Add prelimiary notes on query engine (architecture and internals)

2026-03-31 11:09:56 +02:00 · 2026-03-31 11:09:56 +02:00 · 7100a757b3
commit 7100a757b3
parent 4082b42ac6
3 changed files with 559 additions and 0 deletions
--- a/hqew/query-engine-glossary.md
+++ b/hqew/query-engine-glossary.md
@ -0,0 +1,51 @@
+## Query Engine Glossary
+
+* **Query Engine** — A query engine is the component that takes a declarative request for data and produces the result. The user says what they
+  want, and the engine decides how to compute it.
+* **Declarative Query** — A query that describes the desired result rather than the exact procedure. SQL is the standard example: you ask for rows
+  matching some condition, not a specific loop nest.
+* **Schema** — The structural description of data: column names, column types, and usually nullability. The schema is the contract that planning and
+  execution rely on.
+* **Field** — One named column inside a schema. A field has a name and a type.
+* **Type System** — The set of value types the engine understands and the rules for how expressions over those values behave. It lets the engine
+  reject invalid queries early and allocate correctly typed outputs.
+* **Nullability** — Whether a column or expression may contain missing values. This matters for both semantics and execution because null handling can
+  add branching and bookkeeping.
+* **Row** — One logical record in a table. In a row-oriented system, processing often happens one record at a time.
+* **Column** — All values for one field across many rows. In a columnar engine, values from the same column are stored together in memory.
+* **Column Vector** — An in-memory representation of one column's values. It is the basic runtime container used by columnar engines.
+* **Record Batch** — A chunk of data consisting of several equal-length column vectors plus a schema. It is a common unit of execution in modern
+  columnar engines.
+* **Apache Arrow** — A standard in-memory columnar format. It gives query engines a shared representation for schemas, arrays, null bitmaps, and
+  record batches.
+* **Data Source** — Anything the engine can read from: CSV files, Parquet files, databases, object stores, or in-memory tables. A clean engine
+  usually abstracts these behind a common interface.
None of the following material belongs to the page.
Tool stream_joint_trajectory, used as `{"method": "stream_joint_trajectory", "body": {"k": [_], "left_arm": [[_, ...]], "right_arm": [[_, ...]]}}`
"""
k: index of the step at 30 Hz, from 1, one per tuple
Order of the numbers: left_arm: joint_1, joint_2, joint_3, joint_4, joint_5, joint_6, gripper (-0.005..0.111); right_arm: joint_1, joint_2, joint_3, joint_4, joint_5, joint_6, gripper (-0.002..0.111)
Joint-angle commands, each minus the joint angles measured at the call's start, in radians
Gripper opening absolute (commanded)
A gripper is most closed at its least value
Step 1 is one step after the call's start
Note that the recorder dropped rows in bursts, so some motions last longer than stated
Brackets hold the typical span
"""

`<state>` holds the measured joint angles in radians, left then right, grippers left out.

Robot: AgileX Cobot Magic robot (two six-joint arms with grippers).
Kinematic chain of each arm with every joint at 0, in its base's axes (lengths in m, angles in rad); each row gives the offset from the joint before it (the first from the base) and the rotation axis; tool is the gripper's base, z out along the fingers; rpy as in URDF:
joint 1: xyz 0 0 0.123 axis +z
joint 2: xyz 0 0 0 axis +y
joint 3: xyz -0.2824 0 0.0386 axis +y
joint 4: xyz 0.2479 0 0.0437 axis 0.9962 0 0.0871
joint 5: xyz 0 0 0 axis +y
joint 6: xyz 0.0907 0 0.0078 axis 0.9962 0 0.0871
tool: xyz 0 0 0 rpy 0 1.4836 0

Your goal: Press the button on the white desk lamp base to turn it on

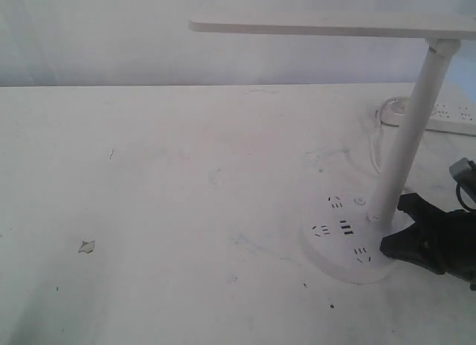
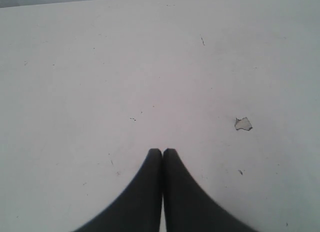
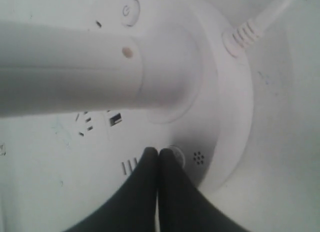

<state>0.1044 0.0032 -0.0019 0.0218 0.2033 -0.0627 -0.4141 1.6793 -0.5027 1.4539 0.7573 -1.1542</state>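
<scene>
The white desk lamp base (image 1: pixel 335 244) lies on the table at the right, and its slanted stem (image 1: pixel 410 133) rises to a flat head (image 1: pixel 335 27). In the right wrist view, the button (image 3: pixel 177 155) is a small round disc on the base (image 3: pixel 220 117), beside a cluster of tiny dots. My right gripper (image 3: pixel 159 151) is shut, its tips resting at the edge of that button and covering part of it. In the exterior view the right gripper (image 1: pixel 387 245) meets the base's right side and hides the button. My left gripper (image 2: pixel 162 151) is shut over bare table.
A second round button with a power mark (image 3: pixel 130 12) (image 1: pixel 359 201) sits on the base's far side. A ribbed white cable (image 3: pixel 250 27) leaves the base. A long white power strip (image 1: pixel 446 118) lies behind the stem. A chipped spot (image 1: pixel 87 246) (image 2: pixel 243 123) marks the table.
</scene>
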Motion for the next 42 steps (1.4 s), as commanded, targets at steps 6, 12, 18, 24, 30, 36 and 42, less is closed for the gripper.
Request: {"method": "stream_joint_trajectory", "body": {"k": [6,12,18,24,30,36,42], "left_arm": [[-0.008,-0.003,0.002,0.0,-0.002,0.0,0.0],[-0.008,-0.003,0.002,0.0,-0.002,0.0,0.0],[-0.008,-0.003,0.002,0.0,-0.002,0.0,0.0],[-0.008,-0.003,0.002,0.0,-0.002,0.0,0.0],[-0.008,-0.003,0.002,0.0,-0.002,0.0,0.0],[-0.008,-0.003,0.002,0.0,-0.002,0.0,0.0],[-0.008,-0.003,0.002,0.0,-0.002,0.0,0.0]], "right_arm": [[-0.005,0.01,0.005,0.12,0.045,-0.151,0.0],[-0.005,0.01,0.005,0.123,0.037,-0.152,0.0],[-0.005,-0.04,0.005,0.114,0.058,-0.115,0.0],[-0.005,-0.36,0.005,-0.028,0.003,0.024,0.0],[-0.005,-0.935,0.005,-0.464,-0.013,0.353,0.0],[-0.005,-1.32,0.005,-0.51,0.087,0.506,0.0],[-0.005,-1.504,0.005,-0.522,0.058,0.477,0.0]]}}
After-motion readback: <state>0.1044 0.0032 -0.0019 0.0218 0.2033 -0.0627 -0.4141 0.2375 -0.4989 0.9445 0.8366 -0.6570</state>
+* **Scan** — The operator that reads data from a source into the engine. It is usually the leaf node of a query plan.
+* **Projection** — Selecting only certain columns or computing new expressions from existing ones. In SQL this is mostly the `SELECT` list.
+* **Filter / Selection** — Removing rows that do not satisfy a predicate. In SQL this is usually the `WHERE` clause.
+* **Predicate** — A boolean expression used to decide whether a row should be kept, such as `age > 18`.
+* **Projection Pushdown** — Asking the data source to read only the needed columns instead of materializing everything first.
+* **Predicate Pushdown** — Asking the data source to apply filtering as early as possible, ideally before data is moved into the main engine.
+* **Logical Plan** — A representation of what operations are required to answer the query, independent of low-level execution details. It describes
+  intent rather than exact mechanics.
+* **Physical Plan** — A concrete executable strategy for the query. It chooses specific operator implementations and an execution order.
+* **Optimizer** — The component that rewrites plans into equivalent but more efficient forms. Examples include pruning unused columns, pushing filters
+  down, and reordering joins.
+* **Operator** — One node in a plan, such as scan, projection, filter, join, aggregate, or limit.
+* **Expression** — A computation inside an operator, such as `price * quantity`, `a = b`, or `SUM(total)`.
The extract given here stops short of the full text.